Yüzüklerin Efendisi üçlemesi, 1954 yılında yayınlandığından itibaren dünyanın en çok sevilen fantastik romanlarından biri oldu. Serinin yazarı J. R. R. Tolkien, Gollum karakterinden ilk olarak 1937 yılında yayınlanan 'The Hobbit' kitabında bahsetmişti. Gollum daha sonra, Yüzüklerin Efendisi Yüzük Kardeşliği, İki Kule ve Kralın Dönüşü kitaplarında devam eden hikayede de önemli bir karakter olarak karşımıza çıktı.
Asıl adı Smeagol olan Gollum, aslında bir hobitti. Anduin Vadileri’nde yaşayan bir tür olan Kılayak Hobbitlerindendi. Ninesiyle mutlu bir hayat yaşamış, sonra kaderi bir gün kuzeni Deagol ile nehirde balık tutarken tamamen değişmiştir. Karanlıklar efendisi Sauron’un dünyaya hükmetmek için yarattığı güç yüzüğü, kendi iradesi olduğu söylenen ve karanlık güçler ihtiva eden bir nesneydi. Son İttifak Savaşı’nda Sauron’un parmağını keserek yüzüğü almayı başaran Isildur, aynı zamanda Sauron’un da gücünün neredeyse tamamının tükenmesine yol açmıştı. Ancak Yüzük, Isildur’u da terk etti ve Ferah Çayırlar’daki nehrin içinde uzun yıllar kaldı. Kahramanımız Smeagol ise, kuzeniyle balık tutarken yüzüğü burada bulmuş oldu.
Görünüşte sadece parmağınıza taktığınızda ortadan kaybolmanızı sağlayan sihirli bir yüzük gibi görünen Güç Yüzüğü, daha ilk karşılaştıkları anda Smeagol’ün bir cinayet işlemesine neden olmuştu. Yüzükle karşılaşan kuzenlerin birbirine düşmesi çok uzun sürmedi. Barındırdığı tanrısal güç sayesinde Yüzük, Smeagol’un kuzeni Deagol’ü oracıkta öldürerek kendisine sahip olmasını sağladı. Bu olaydan sonra yüzük, uzun yıllar boyunca Smeagol’de kaldı. Yıllar boyunca kaçıp, Dumanlı Dağlar’ın altında yüzükle beraber sefil bir hayat süren Smeagol, zaman geçtikçe yüzüğün etkileri yüzünden tükendi. Çünkü güç yüzüğü, sahibine uzun bir ömür bahşediyor ve aslında onu tutan kişiye -yüzük taşıyıcısına- sahip oluyordu. Gollum ismi ise, neredeyse tamamen dönüşmüş bedeninden çıkan sesler yüzünden ona takılan isimlerden biriydi. Konuşurken veya yemek yerken çıkardığı öğürtü benzeri sesler çoğunlukla "Gollum… Gollum…" şeklindeydi!

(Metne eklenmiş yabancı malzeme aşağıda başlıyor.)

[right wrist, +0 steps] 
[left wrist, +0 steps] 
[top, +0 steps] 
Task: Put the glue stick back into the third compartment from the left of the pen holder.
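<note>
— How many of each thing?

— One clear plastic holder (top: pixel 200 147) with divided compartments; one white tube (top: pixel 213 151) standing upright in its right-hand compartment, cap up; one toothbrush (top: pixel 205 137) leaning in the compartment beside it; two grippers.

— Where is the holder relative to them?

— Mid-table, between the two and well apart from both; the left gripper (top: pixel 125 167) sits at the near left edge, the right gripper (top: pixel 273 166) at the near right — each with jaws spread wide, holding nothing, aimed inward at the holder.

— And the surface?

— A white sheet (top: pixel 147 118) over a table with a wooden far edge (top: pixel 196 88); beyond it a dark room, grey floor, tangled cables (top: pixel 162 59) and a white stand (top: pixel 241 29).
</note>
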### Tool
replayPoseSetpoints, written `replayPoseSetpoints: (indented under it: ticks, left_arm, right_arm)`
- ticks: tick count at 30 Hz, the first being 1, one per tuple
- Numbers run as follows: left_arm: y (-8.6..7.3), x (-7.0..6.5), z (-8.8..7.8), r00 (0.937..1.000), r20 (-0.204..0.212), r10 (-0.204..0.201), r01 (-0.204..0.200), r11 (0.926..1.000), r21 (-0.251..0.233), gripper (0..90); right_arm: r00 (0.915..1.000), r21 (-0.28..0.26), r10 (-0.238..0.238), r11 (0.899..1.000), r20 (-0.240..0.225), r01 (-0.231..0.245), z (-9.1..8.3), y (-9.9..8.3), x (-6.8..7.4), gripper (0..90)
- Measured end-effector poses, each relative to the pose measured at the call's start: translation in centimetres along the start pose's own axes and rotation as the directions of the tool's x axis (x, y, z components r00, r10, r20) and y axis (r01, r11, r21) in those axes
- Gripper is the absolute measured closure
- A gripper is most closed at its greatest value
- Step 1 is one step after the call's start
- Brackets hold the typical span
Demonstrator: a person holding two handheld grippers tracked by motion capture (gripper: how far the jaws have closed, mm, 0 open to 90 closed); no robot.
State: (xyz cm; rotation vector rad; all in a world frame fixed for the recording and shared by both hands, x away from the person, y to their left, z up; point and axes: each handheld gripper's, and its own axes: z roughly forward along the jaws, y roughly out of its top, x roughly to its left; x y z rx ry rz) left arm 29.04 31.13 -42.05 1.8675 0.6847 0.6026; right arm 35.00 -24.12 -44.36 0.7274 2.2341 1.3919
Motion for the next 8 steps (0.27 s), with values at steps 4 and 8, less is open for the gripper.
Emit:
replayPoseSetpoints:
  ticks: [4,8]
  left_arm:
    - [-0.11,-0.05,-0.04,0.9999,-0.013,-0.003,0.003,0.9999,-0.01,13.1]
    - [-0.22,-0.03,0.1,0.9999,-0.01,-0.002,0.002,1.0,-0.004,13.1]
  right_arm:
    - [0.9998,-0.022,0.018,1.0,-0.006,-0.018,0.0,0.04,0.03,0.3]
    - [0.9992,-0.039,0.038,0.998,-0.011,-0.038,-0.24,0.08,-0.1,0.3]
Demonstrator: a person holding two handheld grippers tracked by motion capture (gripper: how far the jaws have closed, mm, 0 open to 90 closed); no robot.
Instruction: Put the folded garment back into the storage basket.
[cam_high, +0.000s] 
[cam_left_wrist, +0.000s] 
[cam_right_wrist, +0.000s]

Gollum, Dumanlı Dağlar’ın altında yüzükle geçirdiği yaklaşık 500 yıl boyunca cinayetler işledi, çiğ etle beslendi, vücudu başkalaştı. Yazarı Tolkien’in tabiriyle, "yüzük o mağarada kendini sakladı." Geçen yüzyıllar boyunca vücudu ve zihni tamamen dönüşüm geçiren zavallı Smeagol, artık Gollum’a dönüşmüştü ama şizofrenik bir hale de gelmişti. Sürekli kendisiyle münakaşa ediyor, içindeki Smeagol ve Gollum karakterleri ayrı ayrı başının etini yiyordu. Daha mülayim olan yanı hala Smeagol olarak kalmıştı, bu yüzden birisi ona Smeagol diye seslendiğinde dönüşüm geçirmeden önceki masum zamanlarını hatırlayıp mutlu oluyordu… Ancak Yüzük’ün etkisiyle çıldırmış olan yanı, Gollum’du ve onu bencil, acımasız biri olmaya itiyordu. Ama istediği kadar kötü olmaya çalışsın, neredeyse erimiş küçücük bedeni, zayıf kolları ve perde ayakları ile, kimseye zarar verebilecek durumda da değildi.

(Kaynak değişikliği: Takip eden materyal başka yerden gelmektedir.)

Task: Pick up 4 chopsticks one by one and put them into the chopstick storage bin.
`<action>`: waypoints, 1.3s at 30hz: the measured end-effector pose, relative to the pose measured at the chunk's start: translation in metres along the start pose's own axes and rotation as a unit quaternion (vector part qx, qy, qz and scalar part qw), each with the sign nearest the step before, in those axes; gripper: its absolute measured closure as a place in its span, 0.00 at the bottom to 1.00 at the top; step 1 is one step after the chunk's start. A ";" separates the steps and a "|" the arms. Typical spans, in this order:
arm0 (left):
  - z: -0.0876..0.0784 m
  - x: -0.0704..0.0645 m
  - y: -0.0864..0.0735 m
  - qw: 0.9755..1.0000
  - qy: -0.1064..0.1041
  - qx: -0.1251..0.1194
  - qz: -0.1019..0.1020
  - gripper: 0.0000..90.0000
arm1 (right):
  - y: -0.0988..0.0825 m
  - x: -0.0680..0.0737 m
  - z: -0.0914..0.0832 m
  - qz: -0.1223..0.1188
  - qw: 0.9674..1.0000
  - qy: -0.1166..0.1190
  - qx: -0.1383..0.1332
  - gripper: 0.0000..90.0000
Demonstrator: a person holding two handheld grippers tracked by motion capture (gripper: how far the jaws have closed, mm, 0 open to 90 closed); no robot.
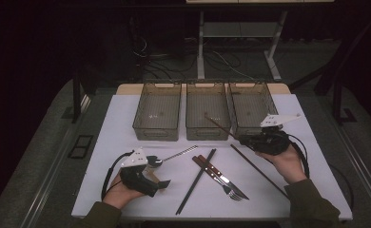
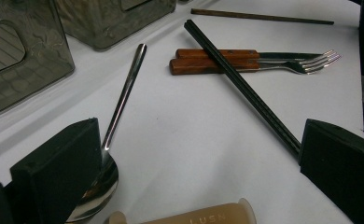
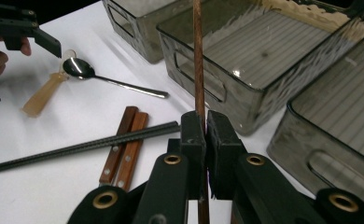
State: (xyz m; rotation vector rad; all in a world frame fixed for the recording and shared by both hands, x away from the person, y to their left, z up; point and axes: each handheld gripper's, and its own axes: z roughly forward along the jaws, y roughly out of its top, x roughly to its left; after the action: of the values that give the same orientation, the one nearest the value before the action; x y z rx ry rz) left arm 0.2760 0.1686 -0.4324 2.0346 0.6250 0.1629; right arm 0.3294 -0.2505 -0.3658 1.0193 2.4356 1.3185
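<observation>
Right tool: clamping a brown chopstick between its pads, the stick running up from the jaws and pointing its far end over the middle bin; in the high view the tool is sitting just in front of the bins, at the bench's right.
Left tool: resting low near the front left of the bench, jaws standing apart, gripping nothing.
Near left tool: a metal spoon is lying with its bowl at the left jaw; a pale beige handle is lying just beneath, its make too unclear to tell.
Bench centre: a black chopstick is lying across two wooden-handled forks; a second brown chopstick is lying on the bench to the right.
Step in hand, as judged: carrying the clamped chopstick to a bin.
Doing it well: keeping the clamp firm near the stick's middle so that it is not pivoting; bringing the far tip over the bin's near wall before tilting down; releasing only when the whole length is lying inside the rim, since a long stick is liable to bridge the wall and tip out.
Left bin: appearing empty.
Middle bin: the held stick's tip is reaching over it; floor otherwise looking bare.
Right bin: appearing empty.
</observation>
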 end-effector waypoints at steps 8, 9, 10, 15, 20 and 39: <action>0.000 0.000 0.000 1.000 0.000 -0.003 -0.003 0.00 | 0.013 0.003 0.011 -0.003 1.000 -0.002 0.000 0.96; 0.000 0.000 0.000 1.000 0.000 -0.003 -0.004 0.00 | 0.015 0.003 0.013 -0.001 1.000 -0.003 -0.001 0.96; 0.001 0.000 0.000 1.000 0.001 -0.003 -0.004 0.00 | 0.017 0.004 0.014 0.000 1.000 -0.003 -0.001 0.96; 0.000 -0.001 0.000 1.000 0.001 -0.005 -0.005 0.00 | 0.027 0.005 0.023 0.001 1.000 -0.005 -0.005 0.96; 0.000 -0.001 0.000 1.000 0.000 -0.005 -0.004 0.00 | 0.037 0.007 0.034 0.000 1.000 -0.008 0.000 0.96; 0.001 -0.002 0.000 1.000 -0.003 -0.008 -0.006 0.00 | 0.077 0.020 0.078 -0.004 1.000 -0.019 0.024 0.95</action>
State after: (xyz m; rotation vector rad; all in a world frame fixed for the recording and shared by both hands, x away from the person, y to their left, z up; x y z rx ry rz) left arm 0.2745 0.1664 -0.4328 2.0151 0.6312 0.1537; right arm 0.3872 -0.1574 -0.3475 1.0355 2.4514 1.2337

Beş yüzyıl sonra, yüzük için artık harekete geçme zamanı gelmişti ve yeni sahibine doğru yol almak için, Gollum’u terk etti. Ve sonunda maceracı hobbit Bilbo Baggins, Dumanlı Dağlar gezisi sırasında yüzüğe rastladı. Yüzüğü kaybeden Gollum, çılgına döndü! Bütün yaşamını tüketen, gücüyle onu esir eden biricik sevgilisi yüzük, artık gitmişti. Gollum, "Sevgilim, doğum günü hediyem" gibi isimler taktığı yüzüğe en çok "Kıymetlim" diye seslenirdi.